Good afternoon, thank you very much for such a detailed comment, because I myself plan to go without a guide and it was important for me to understand how it is possible at all and your feedback turned out to be more than decisive in favor of a trip without a guide, thanks again!
01.03.10 Yana

Despite the fact that China is becoming more and more popular with tourists from all over the world every year, the reviews on the Internet of our compatriots about trips to China are, to put it mildly, ambiguous, so let's talk about those features of the country that may be unacceptable for some travelers.

1. If your passport is valid for less than 6 months from the end of the planned tour, choose another country

The Chinese consulate strictly observes all documentary formalities, therefore, in order to avoid problems with obtaining a visa and disrupting the trip, it is better not to take risks and take care of a new passport in advance.

2. If you are not ready for the extra hassle of obtaining a Chinese visa

There is nothing fundamentally difficult in preparing documents for obtaining a Chinese visa - no extra certificates are required, only a passport, application form, copies of a Russian passport, a photograph and an invitation from the Chinese side. Consular fee under tourist trip- 1500 rubles. Moreover, if you are planning a vacation in Hainan, then when you take a direct flight from Moscow, you do not need a visa at all!

Mountain lake in China

3. If you basically fly only on charter flights, then - alas!

You can get to China only by regular flights of Hainan Airlines, Aeroflot, etc. Airplanes fly from St. Petersburg to Beijing on Wednesdays, Fridays and Sundays. Accordingly, the duration of the trip should be "customized" to the schedule of the airline. Flight time is about 7 hours.

China

4. If when traveling by train you are used to buying a full compartment to feel comfortable, then in China you will have to fly by plane

In China, it is impossible to redeem a compartment in whole or in part, that is, if the tour program includes train travel between cities, then you will have to share a four-seater compartment either with tourists from your group or with the Chinese. There are no double compartments. As a rule, transfers between cities are overnight and last about 12 hours, for example, between Beijing and Xi'an.

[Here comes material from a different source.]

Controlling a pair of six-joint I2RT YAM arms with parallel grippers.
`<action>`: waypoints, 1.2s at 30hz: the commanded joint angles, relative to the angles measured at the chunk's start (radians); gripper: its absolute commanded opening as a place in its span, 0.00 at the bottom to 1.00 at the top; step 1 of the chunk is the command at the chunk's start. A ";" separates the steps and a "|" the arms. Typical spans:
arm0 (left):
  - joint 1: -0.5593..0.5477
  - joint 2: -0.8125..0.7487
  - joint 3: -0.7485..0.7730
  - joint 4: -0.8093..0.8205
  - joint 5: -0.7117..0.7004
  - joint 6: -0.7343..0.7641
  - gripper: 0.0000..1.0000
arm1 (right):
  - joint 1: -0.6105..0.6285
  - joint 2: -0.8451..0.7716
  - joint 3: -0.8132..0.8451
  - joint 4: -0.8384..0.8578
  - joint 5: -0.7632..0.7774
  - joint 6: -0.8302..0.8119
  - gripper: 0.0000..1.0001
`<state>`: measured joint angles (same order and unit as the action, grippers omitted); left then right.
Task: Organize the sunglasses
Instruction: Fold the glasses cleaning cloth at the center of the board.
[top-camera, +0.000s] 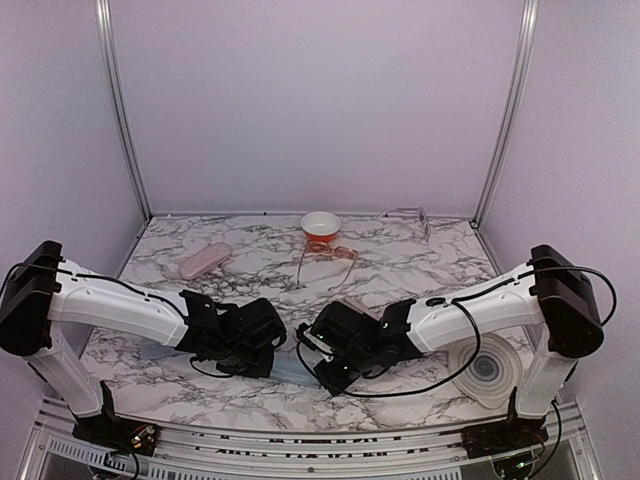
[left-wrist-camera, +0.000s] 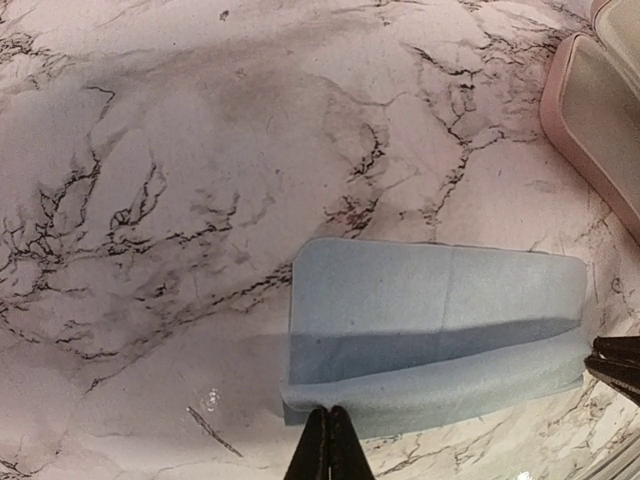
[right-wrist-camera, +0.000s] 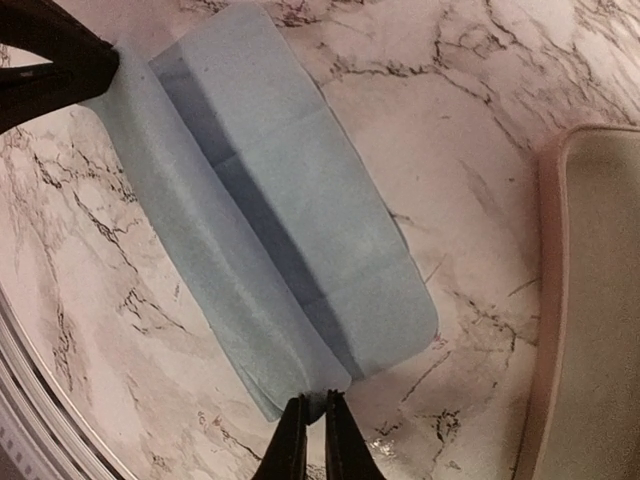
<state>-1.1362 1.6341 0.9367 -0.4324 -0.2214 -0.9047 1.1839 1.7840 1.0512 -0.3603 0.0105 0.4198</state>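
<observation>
The orange-brown tinted sunglasses (top-camera: 326, 257) lie open on the marble table (top-camera: 420, 265), just in front of a small bowl. The pale pair (top-camera: 415, 217) rests at the back right by the wall. Both arms meet low at the table's front, far from either pair. My left gripper (left-wrist-camera: 328, 418) (top-camera: 276, 348) is shut on the folded edge of a light blue cloth (left-wrist-camera: 440, 310) (right-wrist-camera: 270, 200). My right gripper (right-wrist-camera: 310, 408) (top-camera: 320, 372) sits at the cloth's other end, its fingers a narrow gap apart with the cloth's corner between the tips.
A closed pink case (top-camera: 203, 262) lies at the back left. A red-and-white bowl (top-camera: 320, 224) stands at the back centre. A pink-rimmed case (right-wrist-camera: 585, 300) (left-wrist-camera: 600, 120) lies close beside the cloth. A round clear object (top-camera: 486, 371) sits at the front right.
</observation>
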 joint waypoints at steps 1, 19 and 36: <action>0.007 0.020 0.028 -0.034 -0.020 0.009 0.01 | -0.010 0.009 0.039 -0.007 0.020 0.008 0.10; 0.031 0.024 0.069 -0.034 -0.043 0.023 0.12 | -0.044 -0.031 0.046 -0.010 0.076 0.013 0.15; 0.026 -0.242 -0.087 -0.023 -0.129 0.255 0.29 | -0.035 -0.054 0.107 0.023 0.001 -0.150 0.18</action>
<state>-1.1118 1.4868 0.9081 -0.4366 -0.3004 -0.6815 1.1225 1.7779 1.1217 -0.3588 0.0601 0.3706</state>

One of the entrances to the Forbidden City

If this issue is fundamental for you, there remains the option of moving on domestic flights. By the way, China has a very developed air service and a fairly high level of flight safety. Baggage rules in hand luggage even more stringent than those accepted worldwide.


China

5. If you cannot tolerate tobacco smoke, choose another country or stock up on a respirator

The Chinese smoke a lot. Accordingly, almost everywhere it smells of tobacco, smoky rooms come across in hotels, and guests also smoke in hotel lobbies. It is forbidden to smoke in train compartments, in restaurants you can choose a room for non-smokers.


Chinese outback

6. If you are on a special diet or are very selective about food, take your favorite (preferred) foods with you

A lot has been written and told about the fact that Chinese cuisine is very peculiar, but how much it suits you personally, you will understand only, so to speak, “on the spot”. Someone lacks meat - indeed, the basis of the Chinese diet is steamed, boiled, stewed vegetables, noodles and rice. Someone does not tolerate spicy and salty. If in Beijing, Shanghai and other major cities you can still find food adapted for a European, then in the provinces this will be a problem. You will find cutlery familiar to us only in large cities, in the outback you will have to eat with chopsticks. Of course, in China there are places chosen by the British and Americans, where both the cuisine and other amenities are at the highest level, for example, nature reserve pandas, but this is rather an exception.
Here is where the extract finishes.